### Exercise aim
Begin at the line holding "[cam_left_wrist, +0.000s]" and set down exactly each line through the last one below, omitting pictures. Include nothing else.

### Data excerpts
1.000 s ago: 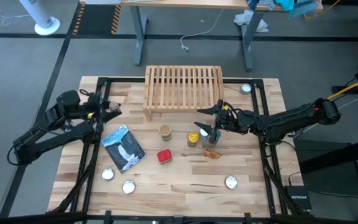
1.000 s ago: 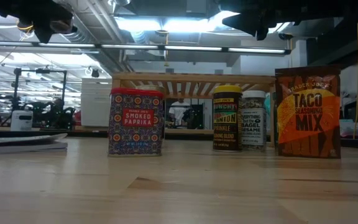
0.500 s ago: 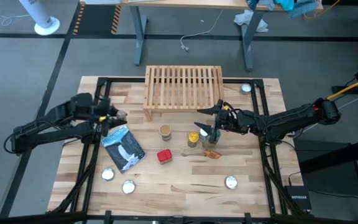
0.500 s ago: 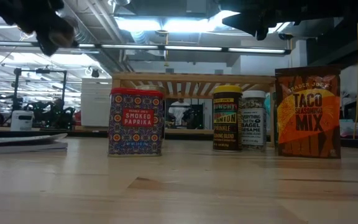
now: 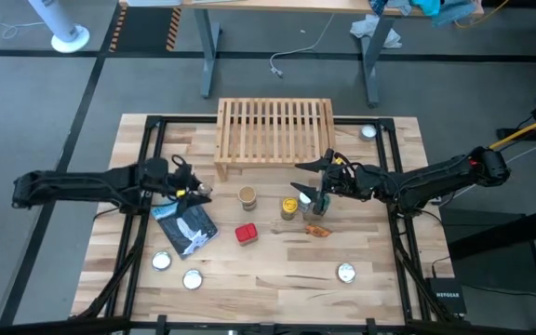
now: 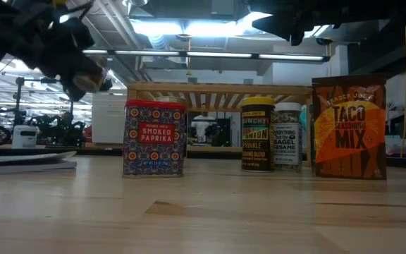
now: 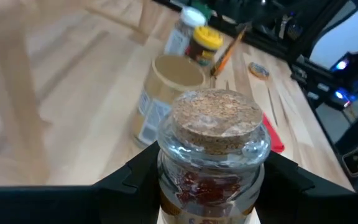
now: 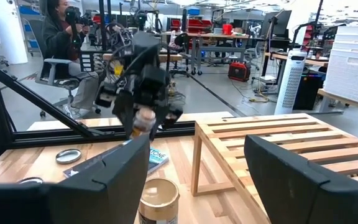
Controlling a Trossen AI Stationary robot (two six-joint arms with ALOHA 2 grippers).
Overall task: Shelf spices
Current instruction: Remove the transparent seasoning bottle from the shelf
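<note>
- Near edge of the tabletop (image 5: 277, 288): bare pale planks, with flat silver discs (image 5: 192, 278) lying towards the corners.
- Middle: square red tin (image 5: 246, 233), tan-lidded jar (image 5: 247, 195), yellow-lidded jar (image 5: 288, 207) and a glossy orange packet (image 5: 317, 229), all unshelved.
- Left gripper (image 5: 194, 191), near the left edge, clamps a round glass jar (image 7: 215, 155) with a rough cork stopper; smooth glass could slip, or bump the tan-lidded jar on the way in.
- Right gripper (image 5: 313, 180) hangs with fingers apart, holding nothing.
- Far edge: slatted wooden shelf (image 5: 274, 130), bare.
</note>
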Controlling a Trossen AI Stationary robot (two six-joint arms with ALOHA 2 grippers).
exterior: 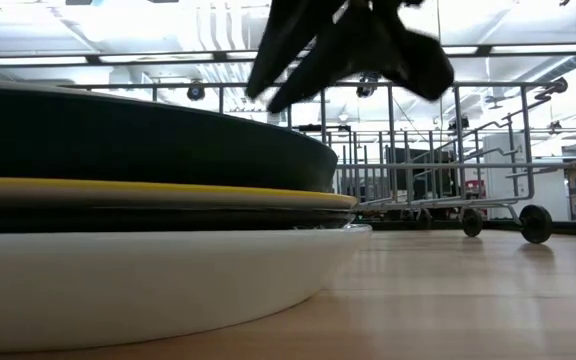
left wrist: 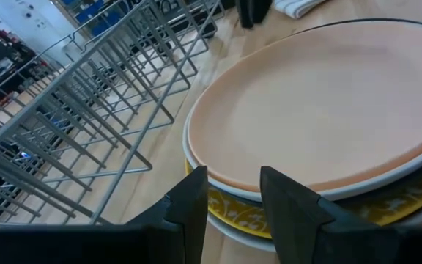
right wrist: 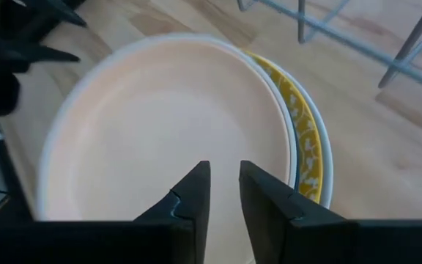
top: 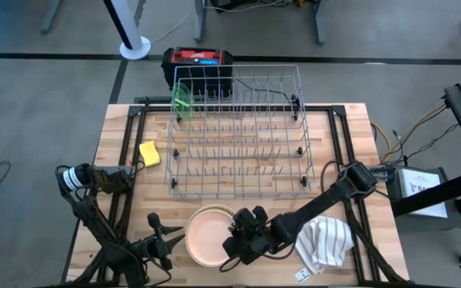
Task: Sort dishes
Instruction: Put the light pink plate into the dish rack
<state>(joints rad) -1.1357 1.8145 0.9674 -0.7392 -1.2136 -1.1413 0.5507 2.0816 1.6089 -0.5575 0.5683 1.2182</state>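
Your right gripper (top: 242, 240), fingers slightly apart and pinching nothing, hovers at the peach plate (top: 209, 236) atop the stack; your left gripper (top: 165, 238), also spread, waits beside it.

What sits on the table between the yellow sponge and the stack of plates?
Nothing: in the high view only bare wood separates the yellow sponge from the stack of plates, though the wire rack borders that stretch.

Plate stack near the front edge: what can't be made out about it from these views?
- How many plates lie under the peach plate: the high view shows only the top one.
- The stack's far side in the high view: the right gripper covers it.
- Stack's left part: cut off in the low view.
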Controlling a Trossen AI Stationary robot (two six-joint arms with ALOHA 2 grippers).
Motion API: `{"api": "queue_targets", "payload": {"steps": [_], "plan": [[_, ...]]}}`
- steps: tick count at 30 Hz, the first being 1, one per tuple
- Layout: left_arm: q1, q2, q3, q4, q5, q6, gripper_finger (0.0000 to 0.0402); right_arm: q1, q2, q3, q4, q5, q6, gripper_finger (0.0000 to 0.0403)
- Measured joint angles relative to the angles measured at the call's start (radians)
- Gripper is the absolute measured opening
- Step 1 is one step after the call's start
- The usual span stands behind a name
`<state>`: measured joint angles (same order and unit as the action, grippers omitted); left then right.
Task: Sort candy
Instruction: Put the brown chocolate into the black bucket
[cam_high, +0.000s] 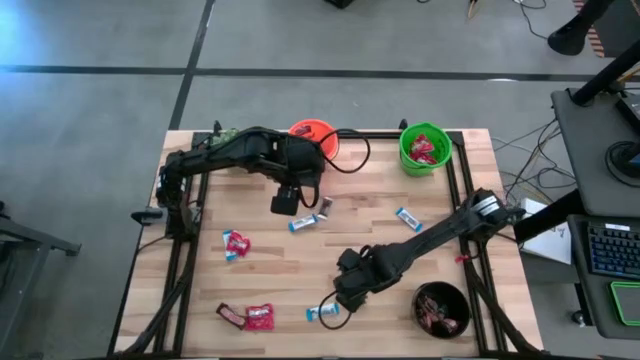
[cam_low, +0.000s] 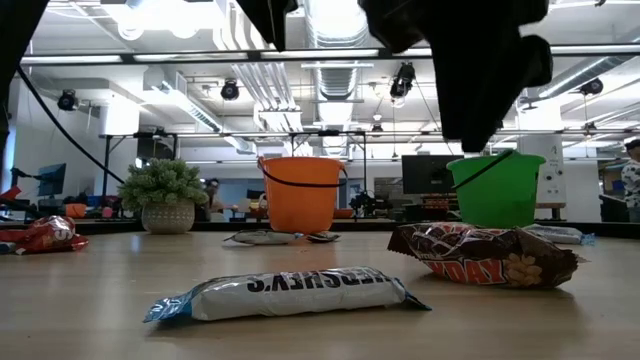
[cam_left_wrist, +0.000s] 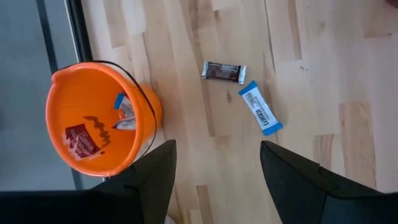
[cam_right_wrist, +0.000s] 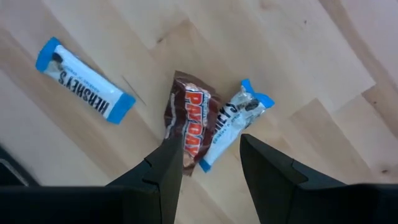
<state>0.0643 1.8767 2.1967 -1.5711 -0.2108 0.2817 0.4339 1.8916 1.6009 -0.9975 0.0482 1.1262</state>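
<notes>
Candy lies scattered on the wooden table: a blue-and-white bar (cam_high: 303, 222) and a dark brown bar (cam_high: 325, 205) at the middle, another blue-and-white bar (cam_high: 408, 218), and red packets (cam_high: 236, 243) (cam_high: 260, 317). My left gripper (cam_left_wrist: 217, 171) hangs open high above the table beside the orange bucket (cam_left_wrist: 99, 118), empty. My right gripper (cam_right_wrist: 211, 165) is open, pointing down just above a brown Payday bar (cam_right_wrist: 189, 121) and a crumpled blue-and-white bar (cam_right_wrist: 233, 121) that lie side by side near the front. A Hershey's bar (cam_right_wrist: 84, 81) lies flat nearby.
The orange bucket (cam_high: 313, 138) and green bucket (cam_high: 424, 148) stand at the far edge, both with candy inside. A dark bucket (cam_high: 442, 308) with wrapped sweets sits at the near right. A potted plant (cam_low: 168, 195) stands at the far left. Black frame rails (cam_high: 180, 270) run along both table sides.
</notes>
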Motion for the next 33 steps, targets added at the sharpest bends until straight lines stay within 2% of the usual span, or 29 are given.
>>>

### Answer
[cam_left_wrist, +0.000s] 
[cam_right_wrist, +0.000s] 
<state>0.0643 1.8767 2.1967 -1.5711 -0.2108 0.2817 0.4339 1.8916 1.6009 -0.9975 0.0482 1.1262</state>
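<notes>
Candy lies scattered on the wooden table: a blue-and-white bar (cam_high: 303, 222) and a dark brown bar (cam_high: 325, 205) at the middle, another blue-and-white bar (cam_high: 408, 218), and red packets (cam_high: 236, 243) (cam_high: 260, 317). My left gripper (cam_left_wrist: 217, 171) hangs open high above the table beside the orange bucket (cam_left_wrist: 99, 118), empty. My right gripper (cam_right_wrist: 211, 165) is open, pointing down just above a brown Payday bar (cam_right_wrist: 189, 121) and a crumpled blue-and-white bar (cam_right_wrist: 233, 121) that lie side by side near the front. A Hershey's bar (cam_right_wrist: 84, 81) lies flat nearby.
The orange bucket (cam_high: 313, 138) and green bucket (cam_high: 424, 148) stand at the far edge, both with candy inside. A dark bucket (cam_high: 442, 308) with wrapped sweets sits at the near right. A potted plant (cam_low: 168, 195) stands at the far left. Black frame rails (cam_high: 180, 270) run along both table sides.
</notes>
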Motion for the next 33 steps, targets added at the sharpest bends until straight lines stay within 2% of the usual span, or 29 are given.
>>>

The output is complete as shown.